== Segment start ==

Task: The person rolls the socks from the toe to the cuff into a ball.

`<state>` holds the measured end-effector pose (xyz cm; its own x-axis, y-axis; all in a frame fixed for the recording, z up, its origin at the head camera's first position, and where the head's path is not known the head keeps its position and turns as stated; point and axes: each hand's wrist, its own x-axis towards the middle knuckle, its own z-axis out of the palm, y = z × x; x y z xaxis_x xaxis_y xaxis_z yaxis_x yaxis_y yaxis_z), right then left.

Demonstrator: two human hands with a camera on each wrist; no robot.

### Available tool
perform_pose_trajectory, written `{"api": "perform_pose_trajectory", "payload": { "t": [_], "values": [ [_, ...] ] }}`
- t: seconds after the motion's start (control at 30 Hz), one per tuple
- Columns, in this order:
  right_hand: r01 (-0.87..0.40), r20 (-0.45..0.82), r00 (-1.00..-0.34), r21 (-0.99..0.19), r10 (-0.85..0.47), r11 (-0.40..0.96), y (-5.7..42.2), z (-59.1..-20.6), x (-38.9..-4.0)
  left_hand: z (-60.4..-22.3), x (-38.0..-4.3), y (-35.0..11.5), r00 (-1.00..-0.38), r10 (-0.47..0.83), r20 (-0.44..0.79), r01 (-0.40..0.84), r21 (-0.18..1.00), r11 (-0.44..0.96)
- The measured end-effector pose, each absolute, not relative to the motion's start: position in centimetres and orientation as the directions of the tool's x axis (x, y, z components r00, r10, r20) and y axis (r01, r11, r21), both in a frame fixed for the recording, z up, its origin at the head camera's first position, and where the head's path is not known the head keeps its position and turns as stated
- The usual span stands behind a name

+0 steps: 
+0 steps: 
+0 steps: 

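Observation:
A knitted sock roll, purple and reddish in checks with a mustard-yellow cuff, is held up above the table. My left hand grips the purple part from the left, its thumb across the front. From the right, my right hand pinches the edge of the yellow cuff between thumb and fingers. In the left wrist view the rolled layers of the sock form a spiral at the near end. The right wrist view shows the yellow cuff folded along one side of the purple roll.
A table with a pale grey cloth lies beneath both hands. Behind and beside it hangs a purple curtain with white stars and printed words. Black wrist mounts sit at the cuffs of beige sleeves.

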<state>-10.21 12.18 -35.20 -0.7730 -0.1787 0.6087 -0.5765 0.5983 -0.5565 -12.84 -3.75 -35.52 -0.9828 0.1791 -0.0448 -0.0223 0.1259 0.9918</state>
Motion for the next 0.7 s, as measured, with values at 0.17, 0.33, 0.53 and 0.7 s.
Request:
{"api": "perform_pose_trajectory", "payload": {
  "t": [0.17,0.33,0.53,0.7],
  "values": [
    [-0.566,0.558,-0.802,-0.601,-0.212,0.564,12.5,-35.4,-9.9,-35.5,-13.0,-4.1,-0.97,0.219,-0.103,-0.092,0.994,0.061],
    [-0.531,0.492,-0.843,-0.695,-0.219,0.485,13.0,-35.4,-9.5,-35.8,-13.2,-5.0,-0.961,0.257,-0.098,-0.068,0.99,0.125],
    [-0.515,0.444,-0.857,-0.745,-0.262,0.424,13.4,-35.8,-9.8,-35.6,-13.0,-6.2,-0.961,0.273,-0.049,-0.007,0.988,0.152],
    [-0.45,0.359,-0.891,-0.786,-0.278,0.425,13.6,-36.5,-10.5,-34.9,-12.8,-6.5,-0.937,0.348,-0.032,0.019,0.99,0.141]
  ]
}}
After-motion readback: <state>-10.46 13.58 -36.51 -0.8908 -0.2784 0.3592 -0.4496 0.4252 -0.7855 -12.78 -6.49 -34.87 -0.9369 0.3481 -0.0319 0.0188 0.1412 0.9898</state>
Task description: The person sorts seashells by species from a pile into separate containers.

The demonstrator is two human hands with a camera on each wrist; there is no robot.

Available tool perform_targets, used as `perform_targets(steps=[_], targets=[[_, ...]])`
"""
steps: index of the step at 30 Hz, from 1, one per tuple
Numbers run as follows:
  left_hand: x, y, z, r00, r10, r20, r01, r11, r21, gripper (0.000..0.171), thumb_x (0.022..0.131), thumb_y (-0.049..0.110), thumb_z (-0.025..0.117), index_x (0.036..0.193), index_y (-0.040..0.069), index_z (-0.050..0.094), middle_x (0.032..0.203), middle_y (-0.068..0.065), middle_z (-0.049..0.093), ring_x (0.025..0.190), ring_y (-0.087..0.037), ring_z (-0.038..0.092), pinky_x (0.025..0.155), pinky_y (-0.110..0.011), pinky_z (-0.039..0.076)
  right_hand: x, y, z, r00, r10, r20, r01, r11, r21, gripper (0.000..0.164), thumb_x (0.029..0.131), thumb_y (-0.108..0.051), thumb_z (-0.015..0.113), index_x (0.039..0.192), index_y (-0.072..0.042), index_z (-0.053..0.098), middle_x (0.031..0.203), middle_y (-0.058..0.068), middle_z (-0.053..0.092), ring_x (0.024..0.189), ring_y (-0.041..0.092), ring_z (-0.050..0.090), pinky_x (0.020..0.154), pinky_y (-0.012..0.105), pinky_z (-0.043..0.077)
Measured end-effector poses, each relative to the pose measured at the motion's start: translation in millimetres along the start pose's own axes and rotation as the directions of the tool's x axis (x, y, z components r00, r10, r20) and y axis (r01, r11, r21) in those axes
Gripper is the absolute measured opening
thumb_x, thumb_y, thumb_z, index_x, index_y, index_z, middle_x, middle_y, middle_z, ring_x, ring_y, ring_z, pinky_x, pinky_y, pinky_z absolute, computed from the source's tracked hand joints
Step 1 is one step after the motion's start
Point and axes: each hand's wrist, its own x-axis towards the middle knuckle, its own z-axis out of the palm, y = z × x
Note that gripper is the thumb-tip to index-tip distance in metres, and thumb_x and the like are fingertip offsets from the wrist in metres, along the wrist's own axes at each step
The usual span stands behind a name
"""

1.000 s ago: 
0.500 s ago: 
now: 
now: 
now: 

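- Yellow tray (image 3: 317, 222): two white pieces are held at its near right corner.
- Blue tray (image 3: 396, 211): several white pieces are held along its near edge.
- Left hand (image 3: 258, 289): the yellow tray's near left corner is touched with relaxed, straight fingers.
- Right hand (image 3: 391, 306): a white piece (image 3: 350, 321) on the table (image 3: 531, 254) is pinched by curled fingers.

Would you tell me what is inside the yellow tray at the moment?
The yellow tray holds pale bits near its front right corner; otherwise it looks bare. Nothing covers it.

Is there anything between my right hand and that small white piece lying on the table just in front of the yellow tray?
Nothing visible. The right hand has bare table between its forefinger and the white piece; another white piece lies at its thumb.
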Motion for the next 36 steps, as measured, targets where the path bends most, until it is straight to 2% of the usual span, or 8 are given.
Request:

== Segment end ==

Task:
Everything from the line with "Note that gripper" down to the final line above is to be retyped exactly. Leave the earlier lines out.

Output below:
Note that gripper is the thumb-tip to index-tip distance in metres, and thumb_x and the like are fingertip offsets from the wrist in metres, along the wrist's own axes at each step
The usual span stands behind a name
"""

1.000 s ago: 
0.500 s ago: 
now: 
now: 
now: 

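- Yellow tray (image 3: 317, 222): two white pieces are held at its near right corner.
- Blue tray (image 3: 396, 211): several white pieces are held along its near edge.
- Left hand (image 3: 258, 289): the yellow tray's near left corner is touched with relaxed, straight fingers.
- Right hand (image 3: 391, 306): a white piece (image 3: 350, 321) on the table (image 3: 531, 254) is pinched by curled fingers.

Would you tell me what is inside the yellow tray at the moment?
The yellow tray holds pale bits near its front right corner; otherwise it looks bare. Nothing covers it.

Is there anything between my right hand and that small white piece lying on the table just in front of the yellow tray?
Nothing visible. The right hand has bare table between its forefinger and the white piece; another white piece lies at its thumb.
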Motion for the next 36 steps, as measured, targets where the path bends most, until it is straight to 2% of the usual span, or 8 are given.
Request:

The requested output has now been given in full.